The role of social media for academics discourse in obscuring these issues, mystifying the complex politics of social media in the university through breathless reiteration of the individual benefits to be accrued through engagement, means it will be a central object of critique for the project. But I want to avoid slipping into utopian/dystopian, pro/anti framings of social media for academics. I still believe in its scholarly importance and it’s capacity to inculcate solidarity and (in limited ways) flatten hierarchies.
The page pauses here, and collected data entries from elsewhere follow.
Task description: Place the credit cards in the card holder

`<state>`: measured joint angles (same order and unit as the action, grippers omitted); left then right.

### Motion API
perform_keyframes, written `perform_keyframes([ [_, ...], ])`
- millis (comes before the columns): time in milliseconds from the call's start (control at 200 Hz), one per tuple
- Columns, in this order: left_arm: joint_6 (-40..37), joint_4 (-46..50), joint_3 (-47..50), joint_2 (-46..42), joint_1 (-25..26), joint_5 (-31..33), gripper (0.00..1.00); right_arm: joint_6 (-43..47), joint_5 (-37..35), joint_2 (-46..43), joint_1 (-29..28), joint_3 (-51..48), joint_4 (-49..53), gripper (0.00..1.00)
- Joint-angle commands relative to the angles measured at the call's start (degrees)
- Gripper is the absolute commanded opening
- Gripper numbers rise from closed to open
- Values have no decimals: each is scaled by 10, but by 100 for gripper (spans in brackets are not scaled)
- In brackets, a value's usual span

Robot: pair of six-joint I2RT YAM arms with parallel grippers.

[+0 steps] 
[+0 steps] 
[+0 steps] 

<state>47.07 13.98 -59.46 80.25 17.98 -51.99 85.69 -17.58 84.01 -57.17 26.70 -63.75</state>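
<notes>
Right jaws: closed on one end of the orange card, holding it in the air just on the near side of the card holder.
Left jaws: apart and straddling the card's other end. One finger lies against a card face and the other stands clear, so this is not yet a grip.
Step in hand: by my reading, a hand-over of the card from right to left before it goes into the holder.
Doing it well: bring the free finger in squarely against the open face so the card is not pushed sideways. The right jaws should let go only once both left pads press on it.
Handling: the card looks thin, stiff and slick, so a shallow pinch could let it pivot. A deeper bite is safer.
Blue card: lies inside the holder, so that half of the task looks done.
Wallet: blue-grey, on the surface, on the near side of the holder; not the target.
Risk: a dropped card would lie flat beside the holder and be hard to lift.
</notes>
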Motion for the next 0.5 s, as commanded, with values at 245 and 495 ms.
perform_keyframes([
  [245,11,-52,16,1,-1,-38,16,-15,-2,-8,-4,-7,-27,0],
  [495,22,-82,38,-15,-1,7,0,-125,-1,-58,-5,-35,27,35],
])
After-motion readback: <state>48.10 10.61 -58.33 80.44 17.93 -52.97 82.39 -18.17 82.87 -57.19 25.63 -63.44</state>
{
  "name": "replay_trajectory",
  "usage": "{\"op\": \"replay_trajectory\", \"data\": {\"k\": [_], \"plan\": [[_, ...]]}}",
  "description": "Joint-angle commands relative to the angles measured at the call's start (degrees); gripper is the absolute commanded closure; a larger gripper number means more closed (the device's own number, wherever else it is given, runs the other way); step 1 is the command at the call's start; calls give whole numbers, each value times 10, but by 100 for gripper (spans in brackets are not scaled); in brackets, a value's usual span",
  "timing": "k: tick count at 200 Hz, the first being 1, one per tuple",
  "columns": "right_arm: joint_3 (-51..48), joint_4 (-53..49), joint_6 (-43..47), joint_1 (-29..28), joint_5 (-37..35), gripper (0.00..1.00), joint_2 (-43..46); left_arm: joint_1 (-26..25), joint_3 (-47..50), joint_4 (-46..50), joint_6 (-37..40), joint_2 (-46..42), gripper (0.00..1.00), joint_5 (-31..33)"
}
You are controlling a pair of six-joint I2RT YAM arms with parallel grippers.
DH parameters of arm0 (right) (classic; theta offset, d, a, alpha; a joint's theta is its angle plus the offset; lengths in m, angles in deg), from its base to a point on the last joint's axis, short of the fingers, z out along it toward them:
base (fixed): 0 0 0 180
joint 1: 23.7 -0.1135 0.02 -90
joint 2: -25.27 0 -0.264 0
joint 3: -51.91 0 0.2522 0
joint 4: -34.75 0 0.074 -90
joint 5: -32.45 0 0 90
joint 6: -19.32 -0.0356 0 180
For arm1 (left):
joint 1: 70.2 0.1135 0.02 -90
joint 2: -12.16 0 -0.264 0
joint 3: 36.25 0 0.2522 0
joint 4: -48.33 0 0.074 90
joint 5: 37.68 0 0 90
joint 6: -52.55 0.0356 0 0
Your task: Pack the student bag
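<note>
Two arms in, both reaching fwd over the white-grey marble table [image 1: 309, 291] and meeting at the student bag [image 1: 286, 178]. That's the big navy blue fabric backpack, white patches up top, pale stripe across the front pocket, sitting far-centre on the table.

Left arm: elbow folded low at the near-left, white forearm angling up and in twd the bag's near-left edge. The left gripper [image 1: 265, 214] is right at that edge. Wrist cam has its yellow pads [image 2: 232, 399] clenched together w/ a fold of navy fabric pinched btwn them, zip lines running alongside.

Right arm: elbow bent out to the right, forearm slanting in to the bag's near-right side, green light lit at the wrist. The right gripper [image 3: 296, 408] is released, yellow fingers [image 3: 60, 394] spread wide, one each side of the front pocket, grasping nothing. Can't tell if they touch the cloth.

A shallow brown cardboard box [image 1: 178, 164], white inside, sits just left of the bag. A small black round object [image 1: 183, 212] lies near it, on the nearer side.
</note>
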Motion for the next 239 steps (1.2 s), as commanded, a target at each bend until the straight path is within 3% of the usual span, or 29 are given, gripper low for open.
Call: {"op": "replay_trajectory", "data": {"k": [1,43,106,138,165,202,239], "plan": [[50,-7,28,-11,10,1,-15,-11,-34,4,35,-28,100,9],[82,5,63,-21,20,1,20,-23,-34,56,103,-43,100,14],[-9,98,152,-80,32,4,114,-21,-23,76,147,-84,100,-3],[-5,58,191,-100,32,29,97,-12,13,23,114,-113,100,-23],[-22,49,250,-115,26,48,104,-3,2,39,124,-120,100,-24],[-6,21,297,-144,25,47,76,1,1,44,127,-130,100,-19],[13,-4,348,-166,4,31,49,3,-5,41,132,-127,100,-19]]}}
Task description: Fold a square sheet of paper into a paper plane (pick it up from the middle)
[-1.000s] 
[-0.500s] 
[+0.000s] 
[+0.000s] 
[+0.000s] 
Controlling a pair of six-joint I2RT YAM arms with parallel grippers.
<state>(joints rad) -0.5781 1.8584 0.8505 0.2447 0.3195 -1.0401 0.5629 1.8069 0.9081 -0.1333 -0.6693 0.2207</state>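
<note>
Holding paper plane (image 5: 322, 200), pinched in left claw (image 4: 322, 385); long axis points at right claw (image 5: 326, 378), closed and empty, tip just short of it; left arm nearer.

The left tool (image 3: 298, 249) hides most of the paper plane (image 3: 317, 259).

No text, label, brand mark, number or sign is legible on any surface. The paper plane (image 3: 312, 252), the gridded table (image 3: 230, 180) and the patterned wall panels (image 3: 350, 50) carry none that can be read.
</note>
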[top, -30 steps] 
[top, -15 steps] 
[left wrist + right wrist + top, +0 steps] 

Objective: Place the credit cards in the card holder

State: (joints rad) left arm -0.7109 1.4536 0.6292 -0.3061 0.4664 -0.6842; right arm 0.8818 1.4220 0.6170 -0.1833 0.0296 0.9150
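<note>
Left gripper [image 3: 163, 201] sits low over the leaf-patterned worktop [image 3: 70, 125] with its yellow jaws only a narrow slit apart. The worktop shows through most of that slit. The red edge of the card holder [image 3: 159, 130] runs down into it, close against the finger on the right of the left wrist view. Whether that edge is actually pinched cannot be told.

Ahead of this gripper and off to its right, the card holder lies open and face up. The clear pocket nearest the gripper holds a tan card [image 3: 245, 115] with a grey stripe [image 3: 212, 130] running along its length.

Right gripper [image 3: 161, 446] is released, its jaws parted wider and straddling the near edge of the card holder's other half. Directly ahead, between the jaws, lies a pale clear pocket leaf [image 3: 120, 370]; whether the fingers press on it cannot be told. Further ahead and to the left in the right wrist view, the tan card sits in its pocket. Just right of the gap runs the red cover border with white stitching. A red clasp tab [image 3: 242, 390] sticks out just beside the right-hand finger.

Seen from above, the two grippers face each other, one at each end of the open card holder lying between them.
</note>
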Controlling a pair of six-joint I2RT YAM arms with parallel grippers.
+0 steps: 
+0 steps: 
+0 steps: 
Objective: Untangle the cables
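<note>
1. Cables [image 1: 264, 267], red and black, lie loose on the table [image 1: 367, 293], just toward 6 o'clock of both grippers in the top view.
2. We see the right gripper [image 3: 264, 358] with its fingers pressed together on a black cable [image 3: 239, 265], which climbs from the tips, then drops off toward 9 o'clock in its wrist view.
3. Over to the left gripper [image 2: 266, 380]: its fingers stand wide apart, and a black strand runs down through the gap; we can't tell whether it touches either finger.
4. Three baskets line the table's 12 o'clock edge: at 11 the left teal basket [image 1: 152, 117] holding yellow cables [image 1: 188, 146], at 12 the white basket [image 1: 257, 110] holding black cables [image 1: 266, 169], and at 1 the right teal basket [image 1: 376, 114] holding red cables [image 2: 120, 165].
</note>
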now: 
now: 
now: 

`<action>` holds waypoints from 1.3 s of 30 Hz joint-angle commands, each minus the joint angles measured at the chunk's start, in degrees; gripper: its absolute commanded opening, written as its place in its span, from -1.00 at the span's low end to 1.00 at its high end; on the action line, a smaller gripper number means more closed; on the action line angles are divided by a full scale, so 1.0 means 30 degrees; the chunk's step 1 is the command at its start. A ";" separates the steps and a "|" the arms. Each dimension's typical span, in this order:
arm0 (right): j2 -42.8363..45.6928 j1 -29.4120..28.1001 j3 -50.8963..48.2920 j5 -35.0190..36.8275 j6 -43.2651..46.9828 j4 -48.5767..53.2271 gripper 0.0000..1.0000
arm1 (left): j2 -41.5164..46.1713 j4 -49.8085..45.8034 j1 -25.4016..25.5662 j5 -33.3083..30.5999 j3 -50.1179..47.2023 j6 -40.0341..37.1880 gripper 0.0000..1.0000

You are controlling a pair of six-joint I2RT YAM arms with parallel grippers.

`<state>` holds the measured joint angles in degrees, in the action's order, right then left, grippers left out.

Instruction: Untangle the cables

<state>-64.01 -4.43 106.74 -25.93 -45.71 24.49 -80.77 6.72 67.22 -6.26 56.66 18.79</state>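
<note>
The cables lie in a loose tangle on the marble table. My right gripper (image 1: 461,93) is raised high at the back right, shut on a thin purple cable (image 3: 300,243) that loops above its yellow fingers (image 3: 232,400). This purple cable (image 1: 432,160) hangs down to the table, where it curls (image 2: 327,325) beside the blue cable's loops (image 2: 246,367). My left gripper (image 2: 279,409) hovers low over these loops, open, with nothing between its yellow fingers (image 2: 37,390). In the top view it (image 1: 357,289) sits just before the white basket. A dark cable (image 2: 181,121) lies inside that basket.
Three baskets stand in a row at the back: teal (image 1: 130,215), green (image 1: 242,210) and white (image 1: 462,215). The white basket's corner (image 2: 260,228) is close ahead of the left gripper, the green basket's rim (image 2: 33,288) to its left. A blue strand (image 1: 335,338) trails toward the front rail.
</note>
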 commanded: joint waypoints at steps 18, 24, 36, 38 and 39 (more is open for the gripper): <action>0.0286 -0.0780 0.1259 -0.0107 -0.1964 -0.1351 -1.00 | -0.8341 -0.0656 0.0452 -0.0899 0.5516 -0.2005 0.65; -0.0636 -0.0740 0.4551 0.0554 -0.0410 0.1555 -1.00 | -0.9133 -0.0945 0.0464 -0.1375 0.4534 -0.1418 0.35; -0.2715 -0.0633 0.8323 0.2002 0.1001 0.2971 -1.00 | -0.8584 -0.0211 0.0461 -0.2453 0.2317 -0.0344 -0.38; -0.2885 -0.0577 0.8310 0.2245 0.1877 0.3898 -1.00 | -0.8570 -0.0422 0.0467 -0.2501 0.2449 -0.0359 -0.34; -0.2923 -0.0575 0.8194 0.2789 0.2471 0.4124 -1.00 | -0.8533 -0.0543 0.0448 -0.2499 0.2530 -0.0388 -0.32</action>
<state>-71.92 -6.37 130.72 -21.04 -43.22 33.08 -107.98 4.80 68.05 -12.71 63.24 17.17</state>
There’s a great example of the latter in this paper by Pausé and Russell which I’m otherwise pretty critical of:

Accessibility means individuals who are not academically trained are able to  learn  about  a  field  of  research  and  contribute  to  it,  bringing  their  own  ideas  and  experiences  to  the  table.†    And  accountability  has  enabled  greater  criticism  of  the  process  of  scholarship  and  research.    Through  connecting  on  social  media,  marginalised  people  have  been  able  to  gather  sufficient  force  to  challenge  the  conventions  of  research;  to  insist  on  an  intersectional  perspective.    The  lived  experience  of  a  Māori  woman  living  in  Aotearoa  New  Zealand  can  challenge  the  theorised understanding of an academic.‡ People have objected to being studied, and  have demanded the right to participate in framing the discussion.  For example, the  Health  at  Every  Size®  (HAES)  movement  has  largely  been  led  by  advocates  from  within  what  is  known as  the  Fatosphere  (Harding,  2007),  prompting  research  that  questions the basic assumptions made about the relationship between body size and  health by health scholars and those working in the health field. This both challenges  and enriches scholars’ research.  There is now a rich empirical literature on the efficacy  of HAES (Burgard, 2014).